Abstract
Purpose
To systematically evaluate retinal and choroidal structural alterations measured by optical coherence tomography (OCT) in individuals with a history of retinopathy of prematurity (ROP) compared with healthy controls, and to identify sources of heterogeneity across studies.
Methods
A PROSPERO-registered systematic review (CRD42023422605) was conducted in accordance with PRISMA guidelines. PubMed, Scopus, and EMBASE were searched from inception through July 26, 2023. Human observational studies reporting OCT-derived retinal or choroidal thickness metrics in ROP with healthy controls were included.
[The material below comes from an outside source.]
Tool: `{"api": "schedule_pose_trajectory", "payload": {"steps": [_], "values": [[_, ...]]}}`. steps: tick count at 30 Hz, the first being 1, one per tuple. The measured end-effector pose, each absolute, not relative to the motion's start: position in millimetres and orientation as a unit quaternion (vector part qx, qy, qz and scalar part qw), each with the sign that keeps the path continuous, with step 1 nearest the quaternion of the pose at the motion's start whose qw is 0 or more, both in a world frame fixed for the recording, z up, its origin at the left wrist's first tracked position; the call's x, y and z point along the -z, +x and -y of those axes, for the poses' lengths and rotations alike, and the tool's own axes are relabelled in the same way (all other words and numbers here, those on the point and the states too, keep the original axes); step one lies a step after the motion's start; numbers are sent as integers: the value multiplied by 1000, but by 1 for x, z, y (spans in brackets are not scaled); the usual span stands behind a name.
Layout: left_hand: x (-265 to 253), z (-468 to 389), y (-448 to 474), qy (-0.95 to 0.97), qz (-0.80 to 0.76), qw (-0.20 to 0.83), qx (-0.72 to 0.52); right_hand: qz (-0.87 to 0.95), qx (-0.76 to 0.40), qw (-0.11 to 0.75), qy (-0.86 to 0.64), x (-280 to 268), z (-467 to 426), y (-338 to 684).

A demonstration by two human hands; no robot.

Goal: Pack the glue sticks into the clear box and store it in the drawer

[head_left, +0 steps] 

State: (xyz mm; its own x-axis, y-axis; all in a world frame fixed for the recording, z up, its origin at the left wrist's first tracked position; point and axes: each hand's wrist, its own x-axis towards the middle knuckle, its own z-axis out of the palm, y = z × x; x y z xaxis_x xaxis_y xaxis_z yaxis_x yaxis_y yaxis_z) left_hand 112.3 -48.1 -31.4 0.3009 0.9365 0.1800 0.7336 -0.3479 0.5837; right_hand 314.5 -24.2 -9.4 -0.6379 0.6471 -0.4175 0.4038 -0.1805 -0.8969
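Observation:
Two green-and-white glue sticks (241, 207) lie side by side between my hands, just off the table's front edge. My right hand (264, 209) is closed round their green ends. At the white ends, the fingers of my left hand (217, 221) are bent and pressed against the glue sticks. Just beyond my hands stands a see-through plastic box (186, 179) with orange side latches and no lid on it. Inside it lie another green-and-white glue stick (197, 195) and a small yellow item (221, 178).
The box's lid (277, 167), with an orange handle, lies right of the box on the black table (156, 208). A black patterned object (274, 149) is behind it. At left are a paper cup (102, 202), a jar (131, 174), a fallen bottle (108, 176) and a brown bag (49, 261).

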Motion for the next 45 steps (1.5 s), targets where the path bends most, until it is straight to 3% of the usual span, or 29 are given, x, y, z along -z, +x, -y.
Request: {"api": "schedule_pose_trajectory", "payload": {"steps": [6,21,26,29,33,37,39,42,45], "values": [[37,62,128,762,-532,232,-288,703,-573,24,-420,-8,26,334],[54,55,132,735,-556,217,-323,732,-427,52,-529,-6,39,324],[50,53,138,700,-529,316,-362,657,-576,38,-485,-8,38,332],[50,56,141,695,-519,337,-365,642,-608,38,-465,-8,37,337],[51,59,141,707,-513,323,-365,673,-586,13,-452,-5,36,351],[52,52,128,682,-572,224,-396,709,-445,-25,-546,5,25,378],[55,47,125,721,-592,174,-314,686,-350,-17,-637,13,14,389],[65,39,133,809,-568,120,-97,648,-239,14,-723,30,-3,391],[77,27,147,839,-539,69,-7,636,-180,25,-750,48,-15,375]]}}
Random-effects meta-analyses were performed using standardized mean differences (SMD) and weighted mean differences. Meta-regression and subgroup analyses explored heterogeneity.
Results
Eleven studies (1,019 participants; 351 ROP, 668 controls) were included. Compared with controls, eyes with ROP demonstrated significantly thinner macular ganglion cell–inner plexiform layer (GCIPL) thickness (SMD −1.07; p = 0.002) and thinner superior and temporal perifoveal retina, alongside significantly increased foveal retinal thickness (SMD 1.41; p < 0.0001). No significant difference was observed in subfoveal choroidal thickness. Substantial heterogeneity was present across most outcomes (I2 frequently >75%). Meta-regression identified younger age at imaging as significantly associated with greater foveal thickening (p = 0.002). OCT platform and geographic location also contributed to variability.
Conclusions
Individuals with prior ROP exhibit persistent, layer-specific and region-specific macular alterations consistent with disrupted neurovascular development and foveal hypoplasia. However, substantial methodological heterogeneity limits transportability of thickness-based biomarkers. Standardized, age-aware prospective OCT studies are required before structural metrics can be adopted for clinical risk stratification or longitudinal surveillance.